Sans rien enlever à la légitimité d’une parole qui se libère et dont l’accès se démocratise peu à peu, il ne faut pas oublier qu’en son sein il y a souvent peu de dissonance ou de nuances. Cette problématique est partout et si, dans les forums principaux, les chambres d’écho sont présentes, les forums parallèles ne sont pas en reste, car ils sont aussi cantonnés dans cette dynamique mortifère.


Intangibilité du silence


À contre-courant de cette tendance, le magazine Urbania a annoncé la venue d’Éric Duhaime à titre de collaborateur, ce qui a soulevé l’ire de plusieurs. Pour ma part, je ne crois pas être en accord avec la vindicte populaire.


Chomsky disait qu’être favorable à la liberté d’expression, c’est précisément être favorable à celle-ci pour les idées qui nous dérangent. Même lorsqu’elle se prétend chargée de l’assentiment d’une majorité silencieuse. Même lorsqu’elle se base sur des faits à la véracité «alternative». Même lorsqu’elle est insensible.


Je n’ai pas peur de la parole. Là où il y a expression, il y a catharsis. C’est l’intangibilité du silence qui m’effraie. Ce que je déplore dans la faculté de droit ainsi que dans le monde universitaire, dans nos médias et notre journalisme, c’est le manque de processus de contradiction des idées. Le manque d’approfondissement des débats. Le manque de joute intellectuelle. Si vous voulez prendre votre interlocuteur en défaut, ne lui niez pas le droit de s’exprimer, il se transformera en martyr; écoutez d’abord, et soyez ensuite plus rigoureux que lui.

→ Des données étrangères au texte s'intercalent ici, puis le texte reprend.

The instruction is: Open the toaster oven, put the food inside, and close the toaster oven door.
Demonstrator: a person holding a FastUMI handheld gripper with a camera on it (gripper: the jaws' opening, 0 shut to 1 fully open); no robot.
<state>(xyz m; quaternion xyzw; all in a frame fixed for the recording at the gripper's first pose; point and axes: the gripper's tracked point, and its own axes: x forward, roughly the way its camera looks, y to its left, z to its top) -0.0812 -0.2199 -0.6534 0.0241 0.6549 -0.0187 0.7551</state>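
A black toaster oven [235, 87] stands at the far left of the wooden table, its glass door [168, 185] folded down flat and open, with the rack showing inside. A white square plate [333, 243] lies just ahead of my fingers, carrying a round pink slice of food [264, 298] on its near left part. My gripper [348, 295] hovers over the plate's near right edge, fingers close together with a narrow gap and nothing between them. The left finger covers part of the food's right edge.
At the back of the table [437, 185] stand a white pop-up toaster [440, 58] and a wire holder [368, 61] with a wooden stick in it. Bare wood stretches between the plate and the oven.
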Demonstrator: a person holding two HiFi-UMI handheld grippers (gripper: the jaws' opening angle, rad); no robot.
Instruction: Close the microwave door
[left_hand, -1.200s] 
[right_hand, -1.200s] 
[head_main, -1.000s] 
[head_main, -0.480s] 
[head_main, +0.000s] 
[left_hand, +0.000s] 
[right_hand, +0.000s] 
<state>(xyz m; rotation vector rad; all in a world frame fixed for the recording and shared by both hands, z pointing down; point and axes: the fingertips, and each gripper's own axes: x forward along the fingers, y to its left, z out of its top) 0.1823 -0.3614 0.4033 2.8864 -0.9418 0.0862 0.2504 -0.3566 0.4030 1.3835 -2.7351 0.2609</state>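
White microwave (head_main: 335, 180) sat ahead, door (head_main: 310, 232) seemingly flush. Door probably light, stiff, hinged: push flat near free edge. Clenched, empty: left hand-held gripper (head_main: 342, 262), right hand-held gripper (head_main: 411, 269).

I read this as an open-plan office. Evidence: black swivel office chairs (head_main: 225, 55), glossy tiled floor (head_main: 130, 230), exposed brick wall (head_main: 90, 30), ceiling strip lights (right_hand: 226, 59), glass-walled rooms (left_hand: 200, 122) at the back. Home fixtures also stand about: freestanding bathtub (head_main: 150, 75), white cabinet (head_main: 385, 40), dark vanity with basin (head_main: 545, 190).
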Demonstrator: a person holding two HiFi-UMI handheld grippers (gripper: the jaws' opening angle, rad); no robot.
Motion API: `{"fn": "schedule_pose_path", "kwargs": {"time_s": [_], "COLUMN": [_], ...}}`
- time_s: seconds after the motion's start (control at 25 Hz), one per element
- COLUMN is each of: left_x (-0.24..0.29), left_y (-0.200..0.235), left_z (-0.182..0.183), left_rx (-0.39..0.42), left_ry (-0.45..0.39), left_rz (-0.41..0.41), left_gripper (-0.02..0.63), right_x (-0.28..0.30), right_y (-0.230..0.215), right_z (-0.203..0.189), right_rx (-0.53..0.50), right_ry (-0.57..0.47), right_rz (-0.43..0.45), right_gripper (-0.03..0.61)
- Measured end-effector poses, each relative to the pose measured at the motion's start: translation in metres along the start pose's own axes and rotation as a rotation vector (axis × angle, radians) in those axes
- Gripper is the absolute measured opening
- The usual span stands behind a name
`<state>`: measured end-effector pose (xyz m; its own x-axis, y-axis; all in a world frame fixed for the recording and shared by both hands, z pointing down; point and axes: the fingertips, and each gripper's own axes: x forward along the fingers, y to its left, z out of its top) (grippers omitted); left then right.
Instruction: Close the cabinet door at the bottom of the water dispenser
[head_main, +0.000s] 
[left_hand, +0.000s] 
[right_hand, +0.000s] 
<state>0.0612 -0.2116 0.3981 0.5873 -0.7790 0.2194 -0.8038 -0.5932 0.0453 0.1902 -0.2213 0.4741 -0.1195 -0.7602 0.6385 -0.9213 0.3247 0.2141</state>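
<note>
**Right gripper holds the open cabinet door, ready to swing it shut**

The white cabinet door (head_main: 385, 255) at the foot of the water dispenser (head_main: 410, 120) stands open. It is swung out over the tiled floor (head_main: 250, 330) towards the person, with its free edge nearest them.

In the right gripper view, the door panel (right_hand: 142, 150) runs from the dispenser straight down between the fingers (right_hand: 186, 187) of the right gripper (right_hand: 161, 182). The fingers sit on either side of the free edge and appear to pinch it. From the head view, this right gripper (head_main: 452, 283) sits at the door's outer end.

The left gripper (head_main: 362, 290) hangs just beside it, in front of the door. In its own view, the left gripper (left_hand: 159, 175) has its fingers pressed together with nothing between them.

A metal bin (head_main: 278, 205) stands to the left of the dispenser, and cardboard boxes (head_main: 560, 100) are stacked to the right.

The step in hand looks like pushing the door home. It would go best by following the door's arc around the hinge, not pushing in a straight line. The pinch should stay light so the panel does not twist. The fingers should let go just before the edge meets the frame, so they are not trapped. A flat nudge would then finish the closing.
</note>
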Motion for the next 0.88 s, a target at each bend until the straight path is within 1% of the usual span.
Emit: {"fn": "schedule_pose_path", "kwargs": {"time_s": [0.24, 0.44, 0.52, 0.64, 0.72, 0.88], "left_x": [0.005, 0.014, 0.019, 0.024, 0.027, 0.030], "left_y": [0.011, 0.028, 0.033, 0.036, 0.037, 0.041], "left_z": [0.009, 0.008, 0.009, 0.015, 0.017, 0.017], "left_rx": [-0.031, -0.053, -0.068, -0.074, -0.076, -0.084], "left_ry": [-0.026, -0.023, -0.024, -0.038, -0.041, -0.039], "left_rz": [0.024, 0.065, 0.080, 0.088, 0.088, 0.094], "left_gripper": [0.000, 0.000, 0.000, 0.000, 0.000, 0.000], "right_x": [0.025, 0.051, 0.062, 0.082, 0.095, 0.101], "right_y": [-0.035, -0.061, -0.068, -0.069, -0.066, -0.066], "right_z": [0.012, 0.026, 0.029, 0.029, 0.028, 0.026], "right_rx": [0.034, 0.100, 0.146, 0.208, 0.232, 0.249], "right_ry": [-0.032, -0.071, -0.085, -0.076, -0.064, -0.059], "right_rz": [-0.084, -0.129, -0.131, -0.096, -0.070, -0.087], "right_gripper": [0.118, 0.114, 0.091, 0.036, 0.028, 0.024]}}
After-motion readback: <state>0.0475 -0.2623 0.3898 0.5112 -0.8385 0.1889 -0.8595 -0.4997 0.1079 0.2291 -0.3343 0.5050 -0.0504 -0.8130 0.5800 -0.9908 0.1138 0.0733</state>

L’art de la résistance, donc, c’est essentiellement à l’esprit défendant de protéger un équilibre instable. C’est être abonné à Jordan Peterson et Ben Shapiro ainsi qu’à la page Tout le hood en parle. C’est écouter Kain et Belo ; Audioslave et Chopin ; Builka et Papa Roach ; Samuel Robuste et Yves Montand ; Cabrel et Mac Miller.


L’art de la résistance, c’est refuser la polarisation à l’extrême, l’identité de groupe et le réflexe sécuritaire. C’est être viscéralement contre le projet de loi 21, mais tenter chaque jour de comprendre l’insécurité qui gangrène une majorité qui craint de mourir.


Enfin, l’art de la résistance, c’est moi qui puise dans les mots de Tolstoï le souffle à donner aux miens : c’est résister toujours au désir initial de fuir les idées qui nous choquent, c’est nous approcher, le plus que nous pouvons, et laisser nos esprits apprivoiser ce qui est étranger à nous-mêmes.



Nous publions les textes des deux premières lauréates du prix René-Lévesque de la presse étudiante, décerné conjointement par Le Devoir et la Fondation René-Lévesque. Ce prix souligne l’excellence d’un texte de niveau collégial et d’un texte de niveau universitaire. Félicitations aux deux gagnantes, qui perpétuent la tradition du journalisme, première carrière de l’ancien premier ministre.